### Dataset section
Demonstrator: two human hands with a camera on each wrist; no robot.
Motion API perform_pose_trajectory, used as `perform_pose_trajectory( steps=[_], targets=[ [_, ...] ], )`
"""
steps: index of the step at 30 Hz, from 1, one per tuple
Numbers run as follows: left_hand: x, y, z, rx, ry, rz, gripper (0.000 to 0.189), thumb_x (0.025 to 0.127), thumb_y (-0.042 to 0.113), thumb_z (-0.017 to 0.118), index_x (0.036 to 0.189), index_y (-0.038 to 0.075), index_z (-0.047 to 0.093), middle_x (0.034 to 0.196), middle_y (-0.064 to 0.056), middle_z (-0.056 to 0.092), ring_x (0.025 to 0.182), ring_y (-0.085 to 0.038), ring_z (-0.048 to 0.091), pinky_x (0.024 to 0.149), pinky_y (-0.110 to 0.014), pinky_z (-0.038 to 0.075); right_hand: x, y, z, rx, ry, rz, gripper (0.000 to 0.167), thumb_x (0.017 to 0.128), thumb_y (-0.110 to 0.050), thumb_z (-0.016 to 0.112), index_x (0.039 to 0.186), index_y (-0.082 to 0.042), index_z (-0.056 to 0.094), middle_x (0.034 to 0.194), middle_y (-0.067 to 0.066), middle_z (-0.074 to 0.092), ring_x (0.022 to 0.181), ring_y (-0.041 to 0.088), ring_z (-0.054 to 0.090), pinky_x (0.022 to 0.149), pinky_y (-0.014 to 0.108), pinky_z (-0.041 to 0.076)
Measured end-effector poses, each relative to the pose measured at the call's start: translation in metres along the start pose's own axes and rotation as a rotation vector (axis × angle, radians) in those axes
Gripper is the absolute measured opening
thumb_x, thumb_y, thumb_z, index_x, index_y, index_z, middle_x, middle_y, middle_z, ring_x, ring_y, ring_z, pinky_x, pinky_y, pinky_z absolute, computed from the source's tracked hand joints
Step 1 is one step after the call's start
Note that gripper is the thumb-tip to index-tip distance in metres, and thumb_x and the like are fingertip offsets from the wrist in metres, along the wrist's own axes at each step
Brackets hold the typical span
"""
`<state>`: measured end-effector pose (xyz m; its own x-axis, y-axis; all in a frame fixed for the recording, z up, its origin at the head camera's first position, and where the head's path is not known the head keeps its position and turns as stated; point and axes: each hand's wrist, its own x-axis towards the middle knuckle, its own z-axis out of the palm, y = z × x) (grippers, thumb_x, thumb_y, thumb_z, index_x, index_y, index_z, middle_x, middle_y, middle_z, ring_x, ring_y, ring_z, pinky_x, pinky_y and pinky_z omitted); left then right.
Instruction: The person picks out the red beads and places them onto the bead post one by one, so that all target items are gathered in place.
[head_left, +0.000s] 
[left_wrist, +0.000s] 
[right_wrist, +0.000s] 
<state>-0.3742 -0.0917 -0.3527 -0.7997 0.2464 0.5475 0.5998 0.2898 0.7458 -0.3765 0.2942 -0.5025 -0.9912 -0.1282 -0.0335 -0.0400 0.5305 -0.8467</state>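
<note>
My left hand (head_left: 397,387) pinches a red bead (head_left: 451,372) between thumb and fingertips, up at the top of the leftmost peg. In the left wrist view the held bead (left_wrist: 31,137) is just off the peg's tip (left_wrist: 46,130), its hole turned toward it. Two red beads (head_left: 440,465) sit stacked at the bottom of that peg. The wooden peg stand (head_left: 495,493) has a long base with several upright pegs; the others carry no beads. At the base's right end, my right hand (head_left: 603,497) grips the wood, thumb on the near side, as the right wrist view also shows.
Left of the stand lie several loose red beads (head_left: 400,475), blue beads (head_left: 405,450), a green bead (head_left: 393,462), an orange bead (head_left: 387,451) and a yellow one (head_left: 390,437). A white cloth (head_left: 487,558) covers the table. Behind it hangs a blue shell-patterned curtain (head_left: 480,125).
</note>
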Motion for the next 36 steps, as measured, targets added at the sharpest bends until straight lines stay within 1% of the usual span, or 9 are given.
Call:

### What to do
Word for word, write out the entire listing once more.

### Expected answer
Demonstrator: two human hands with a camera on each wrist; no robot.
Motion API perform_pose_trajectory, used as `perform_pose_trajectory( steps=[_], targets=[ [_, ...] ], )`
"""
steps: index of the step at 30 Hz, from 1, one per tuple
Numbers run as follows: left_hand: x, y, z, rx, ry, rz, gripper (0.000 to 0.189), thumb_x (0.025 to 0.127), thumb_y (-0.042 to 0.113), thumb_z (-0.017 to 0.118), index_x (0.036 to 0.189), index_y (-0.038 to 0.075), index_z (-0.047 to 0.093), middle_x (0.034 to 0.196), middle_y (-0.064 to 0.056), middle_z (-0.056 to 0.092), ring_x (0.025 to 0.182), ring_y (-0.085 to 0.038), ring_z (-0.048 to 0.091), pinky_x (0.024 to 0.149), pinky_y (-0.110 to 0.014), pinky_z (-0.038 to 0.075); right_hand: x, y, z, rx, ry, rz, gripper (0.000 to 0.167), thumb_x (0.017 to 0.128), thumb_y (-0.110 to 0.050), thumb_z (-0.016 to 0.112), index_x (0.039 to 0.186), index_y (-0.082 to 0.042), index_z (-0.056 to 0.094), middle_x (0.034 to 0.194), middle_y (-0.067 to 0.066), middle_z (-0.074 to 0.092), ring_x (0.022 to 0.181), ring_y (-0.041 to 0.088), ring_z (-0.054 to 0.090), pinky_x (0.022 to 0.149), pinky_y (-0.014 to 0.108), pinky_z (-0.041 to 0.076)
Measured end-effector poses, each relative to the pose measured at the call's start: translation in metres along the start pose's own axes and rotation as a rotation vector (axis × angle, radians) in those axes
Gripper is the absolute measured opening
thumb_x, thumb_y, thumb_z, index_x, index_y, index_z, middle_x, middle_y, middle_z, ring_x, ring_y, ring_z, pinky_x, pinky_y, pinky_z absolute, computed from the source's tracked hand joints
Step 1 is one step after the call's start
Note that gripper is the thumb-tip to index-tip distance in metres, and thumb_x and the like are fingertip offsets from the wrist in metres, along the wrist's own axes at each step
Brackets hold the typical span
"""
`<state>`: measured end-effector pose (xyz m; its own x-axis, y-axis; all in a frame fixed for the recording, z up, its origin at the head camera's first position, and where the head's path is not known the head keeps its position and turns as stated; point and axes: each hand's wrist, its own x-axis towards the middle knuckle, its own z-axis out of the palm, y = z × x) (grippers, thumb_x, thumb_y, thumb_z, index_x, index_y, index_z, middle_x, middle_y, middle_z, ring_x, ring_y, ring_z, pinky_x, pinky_y and pinky_z omitted); left then right.
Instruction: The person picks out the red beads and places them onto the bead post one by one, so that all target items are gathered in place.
[head_left, +0.000s] 
[left_wrist, +0.000s] 
[right_wrist, +0.000s] 
<state>-0.3742 -0.0917 -0.3527 -0.7997 0.2464 0.5475 0.5998 0.2898 0.7458 -0.3765 0.2942 -0.5025 -0.9912 -0.1282 -0.0335 -0.0400 0.5305 -0.8467</state>
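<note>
My left hand (head_left: 397,387) pinches a red bead (head_left: 451,372) between thumb and fingertips, up at the top of the leftmost peg. In the left wrist view the held bead (left_wrist: 31,137) is just off the peg's tip (left_wrist: 46,130), its hole turned toward it. Two red beads (head_left: 440,465) sit stacked at the bottom of that peg. The wooden peg stand (head_left: 495,493) has a long base with several upright pegs; the others carry no beads. At the base's right end, my right hand (head_left: 603,497) grips the wood, thumb on the near side, as the right wrist view also shows.
Left of the stand lie several loose red beads (head_left: 400,475), blue beads (head_left: 405,450), a green bead (head_left: 393,462), an orange bead (head_left: 387,451) and a yellow one (head_left: 390,437). A white cloth (head_left: 487,558) covers the table. Behind it hangs a blue shell-patterned curtain (head_left: 480,125).
</note>
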Motion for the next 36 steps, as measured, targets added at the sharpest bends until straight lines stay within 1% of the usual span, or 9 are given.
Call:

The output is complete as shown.